Your task:
Every picture is to be removed, and all the data is to be copied exactly.

Data:
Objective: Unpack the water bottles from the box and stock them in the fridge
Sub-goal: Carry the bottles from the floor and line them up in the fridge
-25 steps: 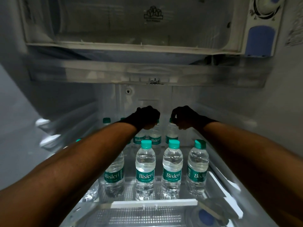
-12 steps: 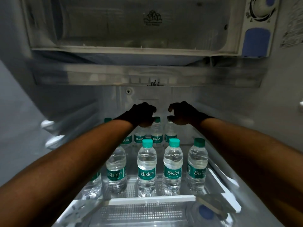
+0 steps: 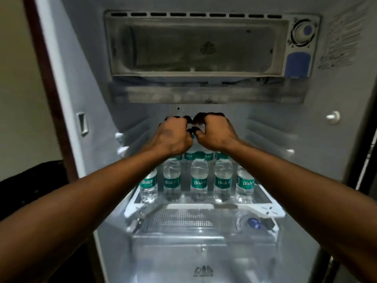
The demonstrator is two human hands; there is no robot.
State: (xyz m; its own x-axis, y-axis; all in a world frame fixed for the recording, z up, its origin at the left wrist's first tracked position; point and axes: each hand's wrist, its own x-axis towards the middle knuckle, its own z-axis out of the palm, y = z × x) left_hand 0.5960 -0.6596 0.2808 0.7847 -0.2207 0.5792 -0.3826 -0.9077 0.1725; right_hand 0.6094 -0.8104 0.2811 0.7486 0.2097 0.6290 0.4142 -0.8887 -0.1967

Written response:
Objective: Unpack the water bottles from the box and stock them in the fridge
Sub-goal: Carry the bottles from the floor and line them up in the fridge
-25 steps: 
-12 steps: 
+0 steps: 
The demonstrator is two human hands; there is no robot.
State: (xyz m; its own x-axis, y-axis; all in a world frame fixed for the recording, z up, its origin at the left wrist's first tracked position; point and axes: each hand's wrist, its own x-axis towards the middle knuckle, its own z-axis out of the palm, y = z × x) left_hand 0.5960 -0.6596 0.2808 0.7847 -0.2207 0.5792 -0.3826 -0.9077 0.1725; right_hand 0.6094 -0.8104 0.2811 0.7486 0.2097 0.6290 0.4142 -0.8887 -0.1967

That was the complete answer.